• Source: Werner Wittig (painter)
  • Werner Wittig (25 October 1930 in Chemnitz – 31 December 2013) was a German painter, engraver and printmaker. He won the Hans Theo Richter-Preis of the Sächsische Akademie der Künste in 2000.


    Life and Work


    After an apprenticeship and working as a baker in Chemnitz, Wittig lost his left hand in an accident in 1948, while the right hand was badly damaged. Besides retraining as an industrial clerk, he learned to paint and draw in evening classes at the Volkshochschule in Chemnitz from 1949. Sponsored by the director of the Chemnitz art collections, Friedrich Schreiber-Weigand, Wittig studied from 1952 to 1957 at the University of Fine Arts in Dresden with Erich Fraaß, Hans Theo Richter and Max Schwimmer. In 1957, Wittig became a member of the Association of Visual Artists of the GDR. From 1958 to 1961, he built the graphic workshop of the Association of Visual Artists in the Dresden district, which he also headed.
    In 1970, Wittig had his first major solo exhibition with paintings and graphics in the art exhibition Kühl in Dresden. From that year, he worked on the technique of wood cracks, the colour variant of which he developed in the mid-1970s. He designed the first coloured copies in 1975. Especially with these coloured wood cracks "of up to seven printing blocks in as many colours", he is one of the "most renowned representatives of artist high pressure in Germany". An example is the coloured wood crack Am Wasser from 1999. Since around 1976, his main theme has been the combination of the genres landscape and still life. In that year he took part in the 7th International Triennial for Coloured Printmaking in Grenchen, Switzerland, and received the first prize for colour graphics of the GDR in Berlin; in the following year 1977, he reached 2nd price for colour graphics of the GDR with 100 selected graphics.
    His first solo exhibition in the Federal Republic of Germany through the Döbele Gallery in Ravensburg was made possible in 1981. In 1985, he could travel to Italy. On his 60th birthday in 1990, Wittig exhibited again at the art exhibition Kühl in Dresden.
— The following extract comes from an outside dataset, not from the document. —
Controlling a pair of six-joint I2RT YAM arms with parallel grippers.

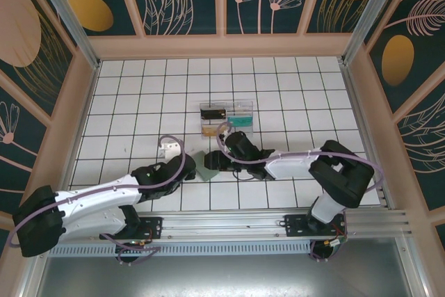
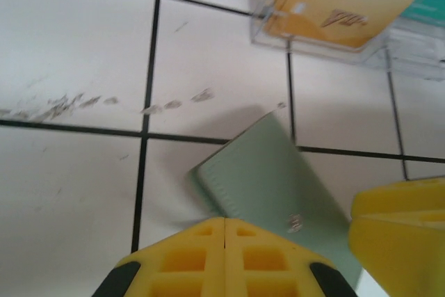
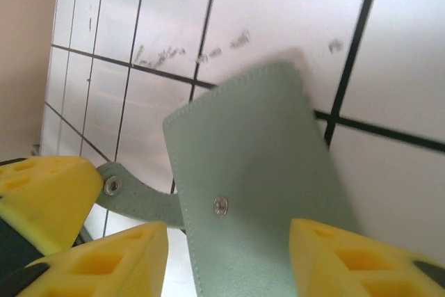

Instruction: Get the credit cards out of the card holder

Various other exhibitions have followed since then.
    Werner Wittig lived and worked as a freelance painter and graphic artist in Radebeul from 1958 to 1961. He died there on New Year's Eve 2013.


    Awards


    He has received numerous graphic awards, including:

    1957: Max Pechstein Prize of the City of Zwickau for the lithographic cycle Die Frau im öffentlichen Leben
    1959: Max Pechstein Prize of the City of Zwickau, combined with his first exhibition in the Zwickau City Museum
    1976: 1st prize for colour graphics of the GDR, Berlin
    1977: 2nd prize for colour graphics of the GDR, Berlin
    2000: Hans-Theo-Richter-Prize of the Saxon Academy of the Arts
    2000: Art Prize of the large district town of Radebeul


    Works


    Works by Werner Wittig are in numerous public collections, such as:

    Albstadt (Gallery Albstadt)
    Berlin (Academy of Arts)
    Bremen (Art Gallery)
    Dresden (Kupferstichkabinett, Städtische Galerie Dresden)
    Krakow / Poland (State Art Collection)
    Reutlingen (Municipal Art Museum Spendhaus Reutlingen)
    Rostock (Art Gallery)
    Skopje / Macedonia (State Art Collection)
    Stuttgart (State Gallery / Graphic Collection)
    Chemnitz (Chemnitz Art Collections / Graphic Collection)


    Literature


    Gert Claussnitzer: Werner Wittig. Maler und Werk. Verlag der Kunst, Dresden 1973.
    Georg Reinhardt (Ed.): Werner Wittig – Die Holzrisse. Verzeichnis der Holzrisse 1956–2000. Dresden 2000.
    Municipal Art Museum Spendhaus Reutlingen / Municipal Gallery Dresden (Ed.): Stille. Holzrisse und Gemälde von Werner Wittig. Reutlingen 2008, ISBN 978-3-939775-02-7
    Wolfgang Zimmermann: „Ein kühler Morgen zwischen den Jahren“; Werner Wittig und Michael Hofmann stellen in den Räumen der Sparkasse aus. In: Radebeuler monthly books e. V. (Ed.): Vorschau & Rückblick; Monatsheft für Radebeul und Umgebung. January 2014, p. 8 f. (Online - with a colour woodcut by the artist).